- The paper introduces S-KANs to adaptively select activation functions, thereby enhancing performance in both function fitting and image classification tasks.
- It employs a three-phase training strategy—full training, selective training, and pruning—to optimize activation function weights and reduce computational complexity.
- S-ConvKAN extends the approach to CNNs by integrating dynamic activation selection for robust image feature extraction, achieving lower error rates on benchmark datasets.

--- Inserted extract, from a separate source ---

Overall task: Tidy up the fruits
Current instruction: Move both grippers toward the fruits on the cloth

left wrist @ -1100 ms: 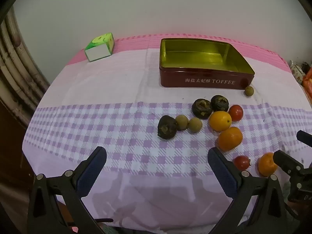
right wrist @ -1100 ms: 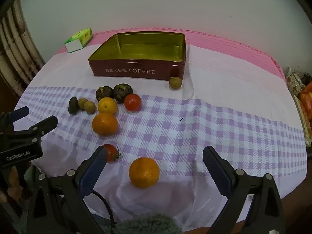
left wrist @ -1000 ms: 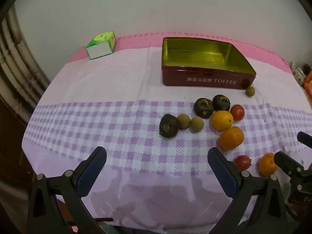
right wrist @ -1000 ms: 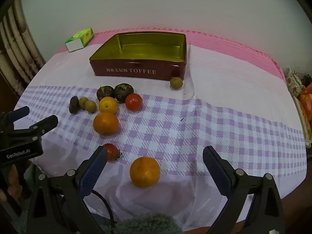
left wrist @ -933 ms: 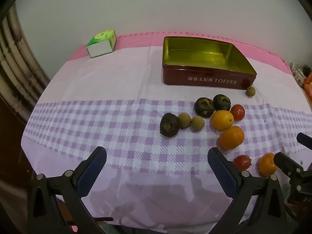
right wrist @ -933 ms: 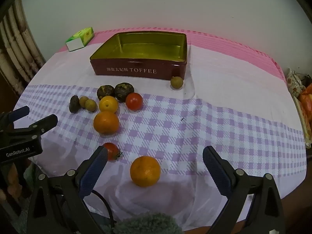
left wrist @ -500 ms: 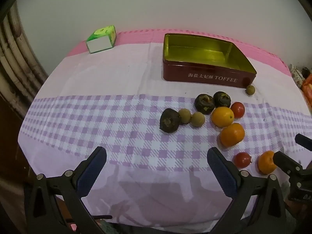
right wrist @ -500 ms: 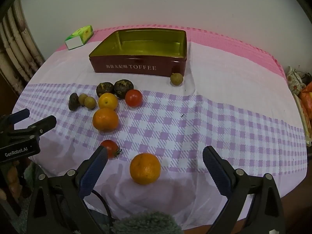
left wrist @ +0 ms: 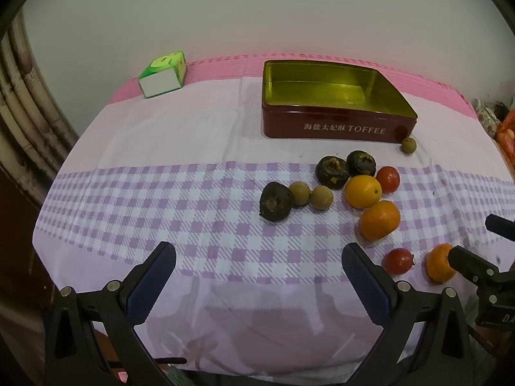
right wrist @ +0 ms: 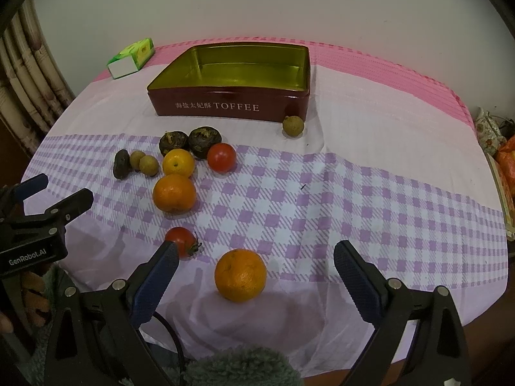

Activation Space Selectable Kolmogorov-Arnold Networks
Introduction
Kolmogorov-Arnold Networks (KANs) represent a compelling alternative to traditional neural architectures, specifically Multilayer Perceptrons (MLPs), by leveraging the nonlinear additive connections principle derived from the Kolmogorov-Arnold theorem. The framework posits KANs as capable of matching or exceeding MLP performance with fewer parameters, thus tackling the constraints of computational efficiency and complexity in artificial intelligence systems. However, employing a singular activation function limits the adaptability of KANs across diverse tasks. This paper introduces Activation Space Selectable KANs (S-KANs) to provide an adaptive mechanism for activation function selection, thereby enhancing the performance variability across various tasks and applications.
Methodology
Selectable Activation Spaces
The proposed S-KAN architecture reframes the traditional paradigms by incorporating a selectable pool of activation functions. This pool, containing various nonlinear function fitting strategies such as B-spline, Chebyshev polynomials, and wavelet transforms, enables a dynamic selection process across each node within the KAN. The selection process embodies an adaptive strategy, governed by weighted combinations and pruning methodologies, to identify optimal activation functions that minimize fitting errors and improve generalization capabilities.
S-KAN Training Strategy
The training of S-KAN follows a distinct three-phase methodology—full training, selective training, and pruning. Initially, the model parameters undergo comprehensive training to establish a baseline performance standard. Subsequent selective training focuses on refining activation function weights, prioritizing those most beneficial for task-specific accuracy enhancements. The final pruning phase actively eliminates lesser performant activation functions, consolidating the network into a streamlined structure optimized for computational efficiency and fitting precision.
S-ConvKAN for Image Classification
Building upon the advantages of S-KAN, the paper proposes an extension to convolutional neural networks, termed S-ConvKAN. This structure integrates the adaptability of activation function selections within convolutional filters, enabling robust image feature extraction capabilities superior to traditional CNN models. By replacing linear computations with nonlinear mappings through selectable activation spaces in the convolution process, S-ConvKAN aims to outperform existing models in general image classification tasks.
Experimental Results
Function Fitting
S-KAN exhibits significant improvement over existing KAN and MLP architectures in function fitting tasks, evidenced by the lower mean squared error in several benchmark scenarios. The evaluation spans a range of intricate fitting functions, underscoring S-KAN's capability for robust nonlinear adaptability and superior precision.
Image Classification
In computer vision applications, S-ConvKAN surpasses parallel CNN architectures on datasets including MNIST, Fashion MNIST, CIFAR-10, and CIFAR-100. The adaptive selection mechanism implemented within S-ConvKAN ensures optimal feature representation and classification performance, demonstrating its applicability as a potent feature extraction paradigm across variable datasets.
Conclusion
The Activation Space Selectable Kolmogorov-Arnold Networks offers a compelling advance in the design and deployment of AI systems, pivoting from fixed activation patterns to dynamically adaptable strategies. This paper illustrates the versatility and efficiency gains attainable through selective activation schemes, facilitating enhanced performance across function fitting and image classification domains. Future work will concentrate on further optimizing computational efficiency, expanding selection mechanisms to hidden layers, and exploring parallel processing capabilities to accelerate KAN-based designs.